Towards Optimal Distributed Delta Coloring
Manuel Jakob, Yannic Maus
TL;DR
The paper tackles deterministic and randomized Δ-coloring in the LOCAL model, focusing on dense constant-degree graphs where sparse parts are absent. It introduces slack triads and hyperedge grabbing (HEG) as central mechanisms, organizing the coloring into a multi-phase procedure that colors hard cliques, then uses slack structure to extend to remaining vertices; the deterministic result achieves $O(\min\{\widetilde{O}(\log^{5/3}n), O(\Delta+\log n)\})$ rounds, while for dense graphs the bound collapses to $O(\log n)$, matching the general lower bound. The randomized algorithm leverages shattering to achieve $O(\min\{\widetilde{O}(\log^{5/3}\log n), O(\Delta+\log\log n)\})$ rounds on dense graphs, reflecting the current best-known bounds in this regime.
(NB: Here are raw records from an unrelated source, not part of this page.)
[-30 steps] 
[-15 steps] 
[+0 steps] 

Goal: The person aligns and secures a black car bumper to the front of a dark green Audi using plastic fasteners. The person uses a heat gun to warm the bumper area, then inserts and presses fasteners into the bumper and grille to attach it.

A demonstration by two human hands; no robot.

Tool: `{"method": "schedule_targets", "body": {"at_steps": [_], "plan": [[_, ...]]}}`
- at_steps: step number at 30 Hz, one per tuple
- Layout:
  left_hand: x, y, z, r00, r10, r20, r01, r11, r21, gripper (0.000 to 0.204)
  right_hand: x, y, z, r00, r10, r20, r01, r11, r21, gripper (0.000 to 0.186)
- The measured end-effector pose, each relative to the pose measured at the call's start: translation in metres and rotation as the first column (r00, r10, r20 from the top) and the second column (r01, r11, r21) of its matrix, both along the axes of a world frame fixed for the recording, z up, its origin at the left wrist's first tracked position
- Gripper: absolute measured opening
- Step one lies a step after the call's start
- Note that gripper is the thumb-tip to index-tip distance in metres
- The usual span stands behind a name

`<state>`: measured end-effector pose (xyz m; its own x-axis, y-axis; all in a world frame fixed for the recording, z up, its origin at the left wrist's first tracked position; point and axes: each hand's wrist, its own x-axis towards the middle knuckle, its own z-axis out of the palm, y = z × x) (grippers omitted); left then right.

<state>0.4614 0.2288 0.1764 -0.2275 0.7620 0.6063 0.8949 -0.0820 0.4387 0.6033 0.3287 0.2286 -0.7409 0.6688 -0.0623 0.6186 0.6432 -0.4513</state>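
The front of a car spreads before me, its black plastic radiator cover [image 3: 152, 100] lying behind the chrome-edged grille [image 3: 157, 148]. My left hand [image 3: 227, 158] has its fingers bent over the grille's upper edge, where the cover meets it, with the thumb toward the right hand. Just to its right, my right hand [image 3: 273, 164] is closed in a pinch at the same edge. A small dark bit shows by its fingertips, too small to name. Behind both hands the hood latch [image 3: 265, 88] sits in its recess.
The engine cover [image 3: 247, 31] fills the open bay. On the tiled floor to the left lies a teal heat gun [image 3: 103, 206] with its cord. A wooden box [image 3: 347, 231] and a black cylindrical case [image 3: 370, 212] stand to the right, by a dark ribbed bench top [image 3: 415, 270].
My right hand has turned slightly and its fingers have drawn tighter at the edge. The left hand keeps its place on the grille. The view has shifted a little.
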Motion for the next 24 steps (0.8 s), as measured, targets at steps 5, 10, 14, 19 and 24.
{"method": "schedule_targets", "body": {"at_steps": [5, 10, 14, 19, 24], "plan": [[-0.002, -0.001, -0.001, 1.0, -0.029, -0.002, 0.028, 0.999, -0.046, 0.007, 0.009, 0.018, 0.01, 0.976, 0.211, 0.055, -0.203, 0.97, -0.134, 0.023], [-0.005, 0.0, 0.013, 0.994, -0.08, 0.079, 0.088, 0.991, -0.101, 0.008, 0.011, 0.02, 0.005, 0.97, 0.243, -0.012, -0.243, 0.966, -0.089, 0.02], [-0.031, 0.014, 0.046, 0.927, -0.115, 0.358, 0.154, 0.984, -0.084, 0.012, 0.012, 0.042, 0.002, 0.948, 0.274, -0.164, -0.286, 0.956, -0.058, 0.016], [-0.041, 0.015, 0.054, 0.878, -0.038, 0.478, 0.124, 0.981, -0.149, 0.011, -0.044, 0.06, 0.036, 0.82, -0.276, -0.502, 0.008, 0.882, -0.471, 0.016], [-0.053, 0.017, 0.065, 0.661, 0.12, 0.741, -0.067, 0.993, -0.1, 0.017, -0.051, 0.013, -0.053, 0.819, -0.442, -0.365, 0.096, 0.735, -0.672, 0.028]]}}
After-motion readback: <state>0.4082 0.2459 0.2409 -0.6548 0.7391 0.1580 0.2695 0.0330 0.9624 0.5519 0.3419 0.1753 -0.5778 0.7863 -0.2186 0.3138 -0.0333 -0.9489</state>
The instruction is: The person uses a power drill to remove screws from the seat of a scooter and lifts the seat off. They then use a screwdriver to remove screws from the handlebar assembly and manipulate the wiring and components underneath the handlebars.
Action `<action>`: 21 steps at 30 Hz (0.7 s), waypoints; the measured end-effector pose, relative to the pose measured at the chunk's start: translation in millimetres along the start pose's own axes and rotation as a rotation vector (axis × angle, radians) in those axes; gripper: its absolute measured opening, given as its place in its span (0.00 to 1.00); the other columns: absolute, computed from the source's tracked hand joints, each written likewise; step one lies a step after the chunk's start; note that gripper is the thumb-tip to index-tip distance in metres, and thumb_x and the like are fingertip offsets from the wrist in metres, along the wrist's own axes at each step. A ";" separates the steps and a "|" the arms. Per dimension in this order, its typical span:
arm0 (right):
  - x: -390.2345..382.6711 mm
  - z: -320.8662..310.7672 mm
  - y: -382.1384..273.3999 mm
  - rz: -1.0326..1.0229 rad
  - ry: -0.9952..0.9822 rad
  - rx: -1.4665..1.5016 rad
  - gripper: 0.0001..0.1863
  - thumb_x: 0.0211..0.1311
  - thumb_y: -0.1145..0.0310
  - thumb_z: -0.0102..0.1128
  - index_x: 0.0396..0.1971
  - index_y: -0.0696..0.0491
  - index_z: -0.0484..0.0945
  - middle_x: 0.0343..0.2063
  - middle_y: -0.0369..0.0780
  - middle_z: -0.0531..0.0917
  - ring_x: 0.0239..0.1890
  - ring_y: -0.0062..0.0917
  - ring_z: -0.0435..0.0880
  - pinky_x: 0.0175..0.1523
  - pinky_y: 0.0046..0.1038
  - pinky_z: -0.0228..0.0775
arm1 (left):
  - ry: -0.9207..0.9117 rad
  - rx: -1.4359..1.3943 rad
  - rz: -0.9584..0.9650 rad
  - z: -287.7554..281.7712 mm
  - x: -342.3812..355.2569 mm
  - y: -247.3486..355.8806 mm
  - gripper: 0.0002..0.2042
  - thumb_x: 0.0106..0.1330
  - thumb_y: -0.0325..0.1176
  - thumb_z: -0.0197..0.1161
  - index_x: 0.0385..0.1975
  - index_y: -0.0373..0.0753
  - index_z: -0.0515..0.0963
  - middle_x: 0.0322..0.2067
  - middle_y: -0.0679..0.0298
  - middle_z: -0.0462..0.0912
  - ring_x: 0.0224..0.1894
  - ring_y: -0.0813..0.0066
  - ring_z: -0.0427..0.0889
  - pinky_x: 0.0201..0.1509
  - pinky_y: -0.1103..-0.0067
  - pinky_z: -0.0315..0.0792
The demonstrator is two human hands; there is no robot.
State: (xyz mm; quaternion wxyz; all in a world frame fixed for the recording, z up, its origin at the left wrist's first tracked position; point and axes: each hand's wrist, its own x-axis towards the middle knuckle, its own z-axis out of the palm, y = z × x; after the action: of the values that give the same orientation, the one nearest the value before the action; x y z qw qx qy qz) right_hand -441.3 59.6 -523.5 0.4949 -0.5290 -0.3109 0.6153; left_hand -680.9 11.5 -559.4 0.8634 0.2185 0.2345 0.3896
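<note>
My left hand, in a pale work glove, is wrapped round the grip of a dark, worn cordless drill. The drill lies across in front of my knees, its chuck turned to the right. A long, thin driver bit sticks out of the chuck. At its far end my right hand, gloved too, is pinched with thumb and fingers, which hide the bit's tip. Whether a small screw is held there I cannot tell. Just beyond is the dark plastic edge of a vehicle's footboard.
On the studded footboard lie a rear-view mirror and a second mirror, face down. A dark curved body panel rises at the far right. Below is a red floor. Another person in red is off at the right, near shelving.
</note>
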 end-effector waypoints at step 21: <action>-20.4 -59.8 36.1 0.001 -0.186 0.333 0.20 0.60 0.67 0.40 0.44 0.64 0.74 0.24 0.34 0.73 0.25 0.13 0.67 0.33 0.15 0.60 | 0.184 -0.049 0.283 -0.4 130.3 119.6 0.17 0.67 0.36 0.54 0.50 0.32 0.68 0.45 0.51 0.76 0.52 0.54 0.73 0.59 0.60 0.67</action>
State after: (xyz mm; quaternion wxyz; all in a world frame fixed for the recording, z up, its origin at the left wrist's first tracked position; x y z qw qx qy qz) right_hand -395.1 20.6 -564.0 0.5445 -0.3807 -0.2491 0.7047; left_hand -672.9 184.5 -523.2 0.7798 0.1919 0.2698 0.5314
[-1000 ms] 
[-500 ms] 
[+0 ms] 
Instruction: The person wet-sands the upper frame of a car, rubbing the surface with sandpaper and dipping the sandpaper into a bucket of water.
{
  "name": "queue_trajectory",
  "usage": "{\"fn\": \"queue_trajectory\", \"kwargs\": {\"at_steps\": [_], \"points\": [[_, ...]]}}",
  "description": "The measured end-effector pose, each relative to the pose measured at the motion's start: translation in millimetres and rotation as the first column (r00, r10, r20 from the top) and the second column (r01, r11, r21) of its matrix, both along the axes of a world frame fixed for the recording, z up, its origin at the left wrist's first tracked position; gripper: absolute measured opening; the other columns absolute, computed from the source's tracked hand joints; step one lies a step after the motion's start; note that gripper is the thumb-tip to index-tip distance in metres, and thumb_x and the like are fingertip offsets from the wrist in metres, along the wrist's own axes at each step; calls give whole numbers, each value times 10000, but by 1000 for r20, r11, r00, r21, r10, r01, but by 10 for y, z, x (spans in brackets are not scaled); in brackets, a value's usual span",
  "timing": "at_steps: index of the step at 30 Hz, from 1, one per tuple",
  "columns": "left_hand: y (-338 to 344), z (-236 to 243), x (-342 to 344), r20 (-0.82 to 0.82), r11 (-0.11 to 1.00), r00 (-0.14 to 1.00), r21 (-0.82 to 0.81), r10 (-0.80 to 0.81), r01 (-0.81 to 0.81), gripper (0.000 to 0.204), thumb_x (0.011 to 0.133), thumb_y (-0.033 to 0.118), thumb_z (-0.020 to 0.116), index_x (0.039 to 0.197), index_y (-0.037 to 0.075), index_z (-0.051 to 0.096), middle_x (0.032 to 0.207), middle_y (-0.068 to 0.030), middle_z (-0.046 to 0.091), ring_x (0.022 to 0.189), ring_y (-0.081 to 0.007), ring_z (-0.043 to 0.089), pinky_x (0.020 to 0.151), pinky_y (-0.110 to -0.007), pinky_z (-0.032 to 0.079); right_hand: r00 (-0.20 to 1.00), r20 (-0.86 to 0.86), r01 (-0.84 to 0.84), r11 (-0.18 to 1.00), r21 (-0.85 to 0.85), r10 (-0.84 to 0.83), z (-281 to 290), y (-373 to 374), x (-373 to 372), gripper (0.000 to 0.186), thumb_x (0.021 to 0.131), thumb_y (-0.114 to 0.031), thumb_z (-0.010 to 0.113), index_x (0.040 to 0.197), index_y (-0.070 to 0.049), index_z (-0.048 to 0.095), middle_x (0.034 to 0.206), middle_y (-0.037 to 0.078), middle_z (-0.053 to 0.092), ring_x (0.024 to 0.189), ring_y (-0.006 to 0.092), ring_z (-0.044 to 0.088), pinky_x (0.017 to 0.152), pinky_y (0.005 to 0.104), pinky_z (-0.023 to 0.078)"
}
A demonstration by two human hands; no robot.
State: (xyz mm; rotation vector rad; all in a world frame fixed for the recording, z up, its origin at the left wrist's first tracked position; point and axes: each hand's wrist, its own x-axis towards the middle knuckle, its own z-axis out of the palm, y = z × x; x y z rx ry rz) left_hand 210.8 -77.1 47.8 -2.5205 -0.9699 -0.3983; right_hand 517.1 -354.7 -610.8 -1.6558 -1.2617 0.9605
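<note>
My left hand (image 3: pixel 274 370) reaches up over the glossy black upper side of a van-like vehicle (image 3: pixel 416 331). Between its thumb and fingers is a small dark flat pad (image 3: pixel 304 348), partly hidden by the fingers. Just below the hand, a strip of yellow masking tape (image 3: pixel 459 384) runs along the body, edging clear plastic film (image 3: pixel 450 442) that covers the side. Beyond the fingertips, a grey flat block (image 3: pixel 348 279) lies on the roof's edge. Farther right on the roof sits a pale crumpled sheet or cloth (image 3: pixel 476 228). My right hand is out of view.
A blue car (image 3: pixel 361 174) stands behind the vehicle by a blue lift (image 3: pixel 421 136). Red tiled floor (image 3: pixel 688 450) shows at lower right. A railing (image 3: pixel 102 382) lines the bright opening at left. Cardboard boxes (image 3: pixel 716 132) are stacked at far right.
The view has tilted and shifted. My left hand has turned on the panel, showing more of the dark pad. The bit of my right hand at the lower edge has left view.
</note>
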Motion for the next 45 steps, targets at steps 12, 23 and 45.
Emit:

Together, these contributions push toward an optimal distributed Δ-coloring algorithm for general constant-degree graphs and offer a robust framework (ACD, slack triads, HEG) that could extend to sparser settings.
Abstract
The $Δ$-vertex coloring problem has become one of the prototypical problems for understanding the complexity of local distributed graph problems on constant-degree graphs. The major open problem is whether the problem can be solved deterministically in logarithmic time, which would match the lower bound [Chang et al., FOCS'16]. Despite recent progress in the design of efficient $Δ$-coloring algorithms, there is currently a polynomial gap between the upper and lower bounds. In this work we present a $O(\log n)$-round deterministic $Δ$-coloring algorithm for dense constant-degree graphs, matching the lower bound for the problem on general graphs. For general $Δ$ the algorithms' complexity is $\min\{\widetilde{O}(\log^{5/3}n),O(Δ+\log n)\}$. All recent distributed and sublinear graph coloring algorithms (also for coloring with more than $Δ$ colors) decompose the graph into sparse and dense parts. Our algorithm works for the case that this decomposition has no sparse vertices. Ironically, in recent (randomized) $Δ$-coloring algorithms, dealing with sparse parts was relatively easy and these dense parts arguably posed the major hurdle. We present a solution that addresses the dense parts and may have the potential for extension to sparse parts. Our approach is fundamentally different from prior deterministic algorithms and hence hopefully contributes towards designing an optimal algorithm for the general case. Additionally, we leverage our result to also obtain a randomized $\min\{\widetilde{O}(\log^{5/3}\log n), O(Δ+\log\log n)\}$-round algorithm for $Δ$-coloring dense graphs that also matches the lower bound for the problem on general constant-degree graphs [Brandt et al.; STOC'16].